REQUIRED WORK: For the entries below, copy exactly the line that contains "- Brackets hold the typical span" through the line that contains "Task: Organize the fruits", both ends included, and exclude all pictures.

Collection entries:
--- START ---
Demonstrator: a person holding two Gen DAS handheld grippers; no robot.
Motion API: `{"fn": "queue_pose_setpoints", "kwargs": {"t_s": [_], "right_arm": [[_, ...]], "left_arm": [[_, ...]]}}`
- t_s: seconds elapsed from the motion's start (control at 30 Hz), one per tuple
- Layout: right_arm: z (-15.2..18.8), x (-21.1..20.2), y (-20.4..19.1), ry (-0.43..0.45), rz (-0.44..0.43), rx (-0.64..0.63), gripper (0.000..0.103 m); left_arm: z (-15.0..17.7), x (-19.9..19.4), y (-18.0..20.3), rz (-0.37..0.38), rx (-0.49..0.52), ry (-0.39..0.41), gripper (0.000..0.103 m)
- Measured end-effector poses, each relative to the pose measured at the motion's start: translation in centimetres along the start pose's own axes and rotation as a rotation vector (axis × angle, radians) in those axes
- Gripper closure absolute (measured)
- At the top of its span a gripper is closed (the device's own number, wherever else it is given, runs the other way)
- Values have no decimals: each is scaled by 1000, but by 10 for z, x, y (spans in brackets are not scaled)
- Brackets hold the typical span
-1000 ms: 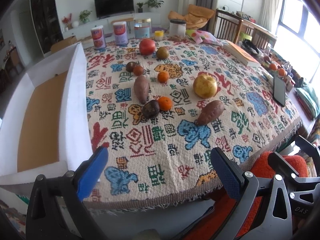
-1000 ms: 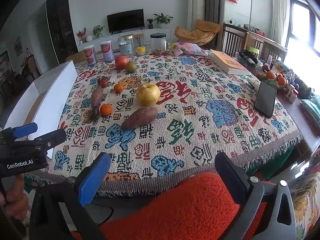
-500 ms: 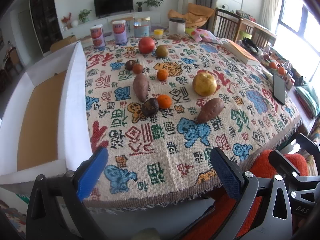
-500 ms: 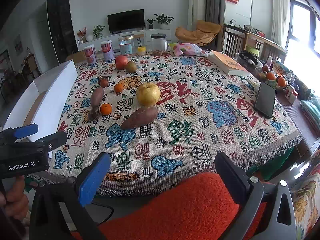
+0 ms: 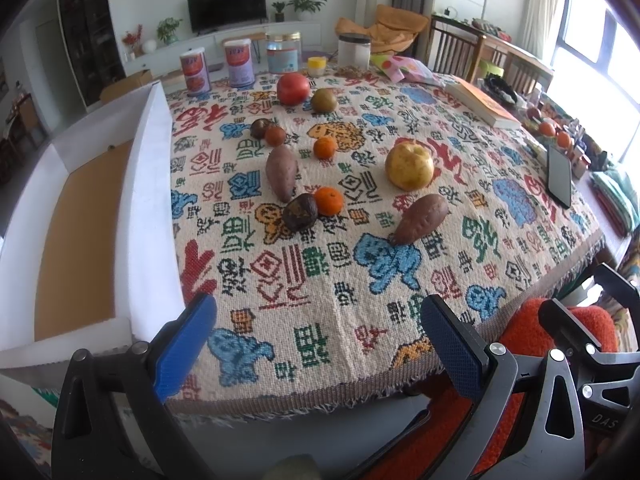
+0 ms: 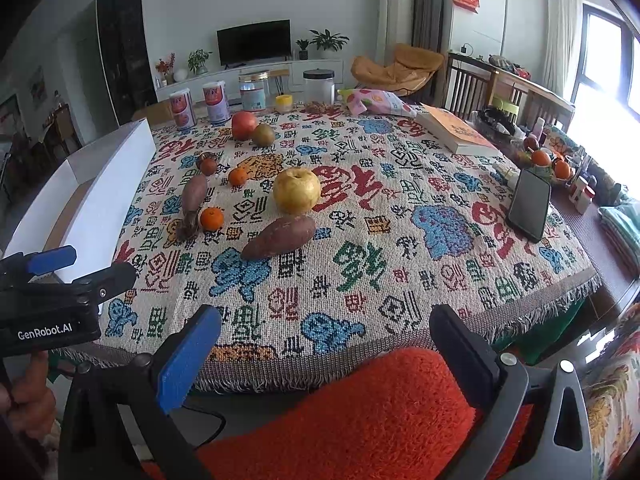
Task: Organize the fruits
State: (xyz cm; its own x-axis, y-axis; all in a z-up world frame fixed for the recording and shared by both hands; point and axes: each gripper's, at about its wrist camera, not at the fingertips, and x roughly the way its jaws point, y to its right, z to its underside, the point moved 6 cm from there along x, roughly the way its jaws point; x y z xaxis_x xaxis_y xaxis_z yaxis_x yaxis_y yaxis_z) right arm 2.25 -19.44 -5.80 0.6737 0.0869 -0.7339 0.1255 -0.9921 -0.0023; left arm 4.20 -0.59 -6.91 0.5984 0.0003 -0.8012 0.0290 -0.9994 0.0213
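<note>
Fruit and roots lie scattered on the patterned cloth. A big yellow pear [image 5: 409,165] [image 6: 296,190] sits mid-table, with a sweet potato [image 5: 420,218] [image 6: 279,237] just in front of it. A second sweet potato [image 5: 281,172], two oranges [image 5: 329,201] [image 5: 325,147], a dark avocado [image 5: 300,212], a red apple [image 5: 293,88] and a green-brown fruit [image 5: 323,100] lie further left and back. My left gripper [image 5: 316,332] hovers open over the near table edge, holding nothing. Open as well, my right gripper [image 6: 324,344] hangs above an orange cushion [image 6: 360,412], short of the table.
A white box [image 5: 148,184] with a brown floor stands at the table's left side. Cans and jars [image 5: 236,62] line the far edge. A book [image 6: 456,132] and a black phone [image 6: 530,204] lie on the right, beside a cluttered side surface.
Both grippers have barely moved; the left view has crept slightly forward toward the table. Nothing was picked up or released.
</note>
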Motion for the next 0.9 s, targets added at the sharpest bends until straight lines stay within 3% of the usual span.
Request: {"fn": "queue_pose_setpoints", "kwargs": {"t_s": [0.77, 0.9], "right_arm": [[-2, -2, 2, 14, 22, -18, 0], [-7, -7, 6, 43, 58, -51, 0]], "left_arm": [[2, 2, 0, -6, -3, -6, 1], [-1, -1, -2, -12, -3, 4, 1]]}}
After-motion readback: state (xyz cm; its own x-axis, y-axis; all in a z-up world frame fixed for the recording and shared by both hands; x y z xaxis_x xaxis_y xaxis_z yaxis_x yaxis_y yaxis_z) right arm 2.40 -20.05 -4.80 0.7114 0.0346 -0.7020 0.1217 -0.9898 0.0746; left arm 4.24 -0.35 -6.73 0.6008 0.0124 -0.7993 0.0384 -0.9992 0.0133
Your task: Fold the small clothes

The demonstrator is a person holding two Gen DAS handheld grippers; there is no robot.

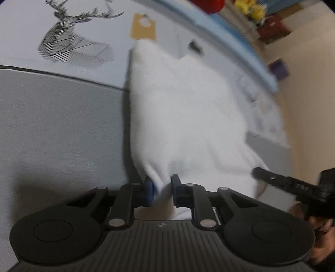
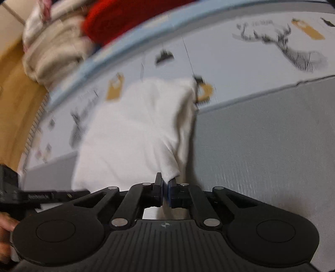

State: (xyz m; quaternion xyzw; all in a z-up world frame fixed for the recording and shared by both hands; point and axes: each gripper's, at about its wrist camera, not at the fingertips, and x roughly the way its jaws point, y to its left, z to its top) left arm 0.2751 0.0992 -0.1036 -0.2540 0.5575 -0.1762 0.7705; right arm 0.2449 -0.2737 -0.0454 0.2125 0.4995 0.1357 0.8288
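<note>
Both jaws pinch the white cloth [image 1: 184,117]: left gripper [image 1: 162,187] on its near left corner, right gripper [image 2: 165,188] on its near right. It lies on the grey mat [image 1: 62,129]. Thin bites could slip out, so the fold goes crooked.

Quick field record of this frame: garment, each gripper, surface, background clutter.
garment: white cloth, lying spread on the surface, near corners gathered up
left gripper: shut on a near corner of the white cloth
right gripper: shut on the other near corner of the white cloth
surface: grey mat near, pale sheet with a deer print beyond
background: red fabric and beige folded textiles past the far edge, blurred
fold status: not yet folded over
</note>
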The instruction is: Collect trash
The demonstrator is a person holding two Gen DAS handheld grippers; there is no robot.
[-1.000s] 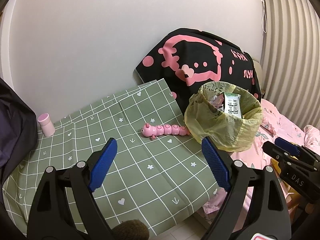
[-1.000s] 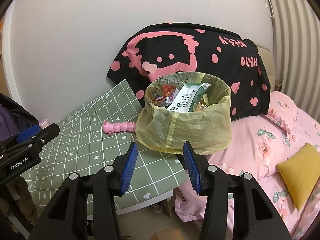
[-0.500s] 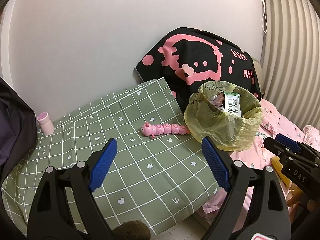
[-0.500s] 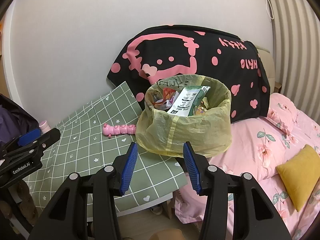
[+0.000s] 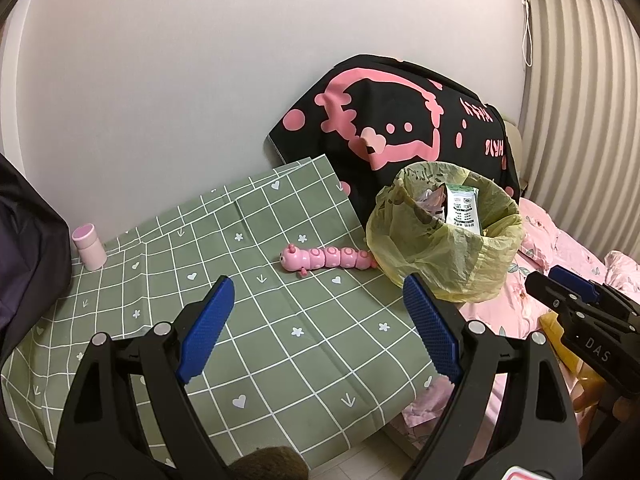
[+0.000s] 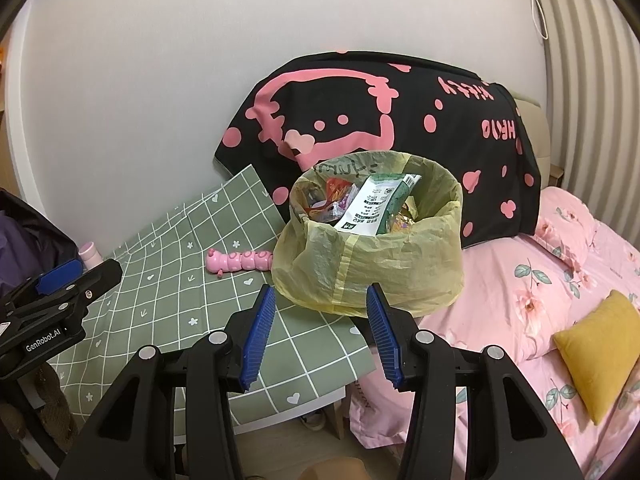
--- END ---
SOLVED EXERCISE:
- Brackets hold the typical span
-1000 ms: 
-1000 ms: 
-500 ms: 
-500 ms: 
+0 ms: 
+0 ms: 
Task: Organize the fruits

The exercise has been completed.